THE NORTH OF THE ISLAND

Mount Delphi and Sendoukia

From the northern extremity of the peripheral road around the Chora of Skopelos, a narrow road leads north and west into the island’s interior towards its highest peak, Mount Delphi (681m), and its densest woods, the Vathia Forest. (Follow indications for ‘Sendoukia’ and for the monasteries in this area.) After 1km the road runs along the side of a fertile valley with olive trees: on the opposite side, screened by ancient cypress trees, is the small monastery of the Koimisis tis Theotokou (the Dormition of the Virgin). At the western head of this valley (3km), a track leads off the asphalt road to the west, and climbs rapidly through dense pinewoods, past the springs at Karya: taking this track, 600m after the springs, a right hand fork leads down to the extensive complex of the monastery of Aghios Efstathios (7km), a well-preserved foundation of 1596, with a simple and unpainted church of an inscribed-cross plan, with more recently added monastery buildings to its north which are used as a re treat by a community in Thessaloniki. There is a palpable peacefulness in these valleys, broken only by the sounds of goatherds calling. Mount Delphi dominates to the northwest, its massive slopes softened by the thick covering of Aleppo pines and arbutus, broken in the valleys by stands of plane and cypress trees.
   Returning to the junction for Aghios Efstathios, the road climbs on up towards the summit and, at a fork in the tracks (6.5km), the path to * Sendoukia (meaning ‘boxes’ or ‘chests’) is clearly signed to the right and thereafter marked by a series of small stone cairns. It leads eventually to the northern tip of a long limestone out crop on the shoulder of the mountain, which ends with a sudden drop to the east and magnificent * views of Alonnisos. Just by the edge of the drop are four empty graves: three deep and precisely carved loculi (approximately 1.80 x 0.90m, and 0.85m deep), with solid stone roofs of a highly pitched profile, and one shallow excavated rectangular area—probably an uncompleted grave (or possibly the base for a stone monument or sarcophagus which was either never completed or has since disappeared). All are oriented due east. In each of the loculi is a shallow ‘ledge’ at the western end: the rim is also carefully drafted all the way around for the snug fitting of the lid.

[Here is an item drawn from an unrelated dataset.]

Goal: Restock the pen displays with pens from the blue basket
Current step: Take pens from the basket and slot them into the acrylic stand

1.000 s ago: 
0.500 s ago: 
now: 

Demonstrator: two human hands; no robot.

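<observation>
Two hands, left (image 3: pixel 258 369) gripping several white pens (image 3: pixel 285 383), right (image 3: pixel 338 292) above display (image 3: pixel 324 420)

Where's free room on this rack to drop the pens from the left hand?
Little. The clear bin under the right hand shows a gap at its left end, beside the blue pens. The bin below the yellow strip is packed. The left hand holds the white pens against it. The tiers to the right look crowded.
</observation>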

A bewildering spread of dates has been ascribed to these graves by scholars, some putting them as early as the Neolithic period, others as late as the early Christian era. The best evidence is the physical appearance of the cutting of the rock. The fine precision of the right-angle corners, the cleanness of the edges, the vestiges of bevelling and drafting, and the density of fine chisel striations on the insides of the loculi would point to a date neither earlier than advanced Classical workmanship (c. 400 bc) nor later than mid-Imperial Roman workmanship (c. 200 ad). The scale, the obvious pleasure taken in precision and proportion, and the kind of tools which appear to have been used all suggest work of the Hellenistic period. The design of the lids, with their highly pitched profiles, also seems to be influenced by designs from southwest Asia Minor of the 4th and 3rd centuries bc. The graves may be part of a larger monumental or cultic area: on the eminence above them (100m due west of the graves) is a conical shaped mound in the natural limestone which shows signs of cutting in the bedrock, possibly for an altar or shrine related to the graves below.
   It is difficult to say for certain why this particular site— and not, for example, the summit of Mount Delphi, or an eminence above the city, or above the coast—was chosen. It is remote and apparently unrelated to any wider human presence There may be significance in the open view to Alonnisos or in the orientation due east into the equinoctial sunrise. We understand little about the reasons for the positioning of sanctuaries and temples in Antiquity, and even less about the choice of burial sites such as this.

From the junction near to Sendoukia, the mountain tracks lead in several directions through the forests on the slopes of Mount Delphi. The track to the northwest skirts the whole mountain (15.5km). From the junction, signposted to Pyrgos, at the southern point of the loop, a winding track leads 6 km down to the west coast at Panormos. Alternatively the same point can be reached by returning to Skopelos Chora and taking the main asphalt road south west to Panormos.

Skopelos Island is part of the Sporades Island Group, Greece.